Après le roman que le fils a lu dès les épreuves il y a eu des « dommages collatéraux » : la joyeuse bande a sorti l’écrivain et sa famille, de sa vie, et pour le jeune fils ce fut une rupture.

 N’ayant aucune connaissance des conditions pratiques du roman, j’en ai retenu ni la joyeuse bande mise au pilori, ni le témoignage sur une époque mais une belle confirmation de cette obsession : « les jours ouvrables ont toujours raison » qu’il traduit ainsi à la fin de la « joyeuse bande » : « elle aussi a découvert l’obscène déficience de la réalité. Ce qui n’empêche pas de devoir l’assumer, avec toutes ces conséquences, quand cela s’avère indispensable. »

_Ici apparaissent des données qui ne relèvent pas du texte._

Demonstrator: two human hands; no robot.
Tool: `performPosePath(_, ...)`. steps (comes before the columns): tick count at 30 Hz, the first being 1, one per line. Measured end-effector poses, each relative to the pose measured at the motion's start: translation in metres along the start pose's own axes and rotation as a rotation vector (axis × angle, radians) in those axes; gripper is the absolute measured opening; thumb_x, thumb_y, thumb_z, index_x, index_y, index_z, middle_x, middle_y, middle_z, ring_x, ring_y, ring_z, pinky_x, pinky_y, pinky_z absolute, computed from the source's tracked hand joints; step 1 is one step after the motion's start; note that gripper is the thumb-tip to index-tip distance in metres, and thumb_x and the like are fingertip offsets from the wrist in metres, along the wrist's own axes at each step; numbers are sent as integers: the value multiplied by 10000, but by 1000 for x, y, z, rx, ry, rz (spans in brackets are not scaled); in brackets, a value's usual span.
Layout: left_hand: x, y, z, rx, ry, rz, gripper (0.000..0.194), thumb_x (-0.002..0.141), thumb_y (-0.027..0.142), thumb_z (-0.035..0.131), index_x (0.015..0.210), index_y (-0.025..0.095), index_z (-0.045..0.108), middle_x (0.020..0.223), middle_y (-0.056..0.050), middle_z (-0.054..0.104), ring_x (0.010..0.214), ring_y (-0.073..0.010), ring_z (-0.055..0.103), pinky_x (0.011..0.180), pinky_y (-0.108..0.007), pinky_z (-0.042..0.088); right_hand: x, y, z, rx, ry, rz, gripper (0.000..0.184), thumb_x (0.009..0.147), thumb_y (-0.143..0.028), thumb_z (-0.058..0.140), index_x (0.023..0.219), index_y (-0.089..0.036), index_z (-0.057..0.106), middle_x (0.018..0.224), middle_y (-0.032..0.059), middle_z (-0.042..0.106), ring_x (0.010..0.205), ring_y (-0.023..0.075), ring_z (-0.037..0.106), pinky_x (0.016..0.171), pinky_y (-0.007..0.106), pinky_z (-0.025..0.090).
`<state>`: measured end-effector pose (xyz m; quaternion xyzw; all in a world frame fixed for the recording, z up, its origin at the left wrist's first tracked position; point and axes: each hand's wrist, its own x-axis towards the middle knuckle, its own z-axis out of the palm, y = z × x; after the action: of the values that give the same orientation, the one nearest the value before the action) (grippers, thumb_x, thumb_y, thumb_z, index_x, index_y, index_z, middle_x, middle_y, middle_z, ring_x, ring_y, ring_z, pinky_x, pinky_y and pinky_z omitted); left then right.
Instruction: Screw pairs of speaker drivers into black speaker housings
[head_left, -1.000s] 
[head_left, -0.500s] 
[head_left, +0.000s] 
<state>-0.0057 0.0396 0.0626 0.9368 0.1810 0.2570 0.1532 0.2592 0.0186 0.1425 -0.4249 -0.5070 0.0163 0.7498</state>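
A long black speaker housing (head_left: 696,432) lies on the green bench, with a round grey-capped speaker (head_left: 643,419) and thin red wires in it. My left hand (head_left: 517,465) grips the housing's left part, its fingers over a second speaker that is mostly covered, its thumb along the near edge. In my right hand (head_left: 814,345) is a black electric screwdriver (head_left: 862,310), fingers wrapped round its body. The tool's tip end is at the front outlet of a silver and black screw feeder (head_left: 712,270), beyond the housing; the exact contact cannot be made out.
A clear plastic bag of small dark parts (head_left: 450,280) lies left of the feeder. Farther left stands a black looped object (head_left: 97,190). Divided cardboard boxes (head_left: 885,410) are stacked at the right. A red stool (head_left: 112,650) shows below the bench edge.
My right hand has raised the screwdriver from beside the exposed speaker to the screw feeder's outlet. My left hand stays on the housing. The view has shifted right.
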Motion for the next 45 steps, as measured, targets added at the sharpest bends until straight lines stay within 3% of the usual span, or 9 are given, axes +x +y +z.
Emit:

Et quand se produit le plus, le devoir d’assumer la réalité, si ce n’est les jours ouvrables ?

Certes, Vazquez Montalban était un hédoniste, ou plus exactement il avait gagné à la sueur de son front la possibilité d’être hédoniste, il avait grand plaisir à goûter aux joies de la vie mais sur ce point comme sur celui de la fidélité, une distinction s’impose : la fidélité comme soumission, n’effacera jamais la fidélité comme insoumission, et l’hédonisme du vainqueur n’effacera jamais l’hédonisme du vaincu ! Et pour la joyeuse bande, est né, à un moment, l’indispensable besoin de rappeler que les vaincus ne sont pas forcément des êtres à la triste figure.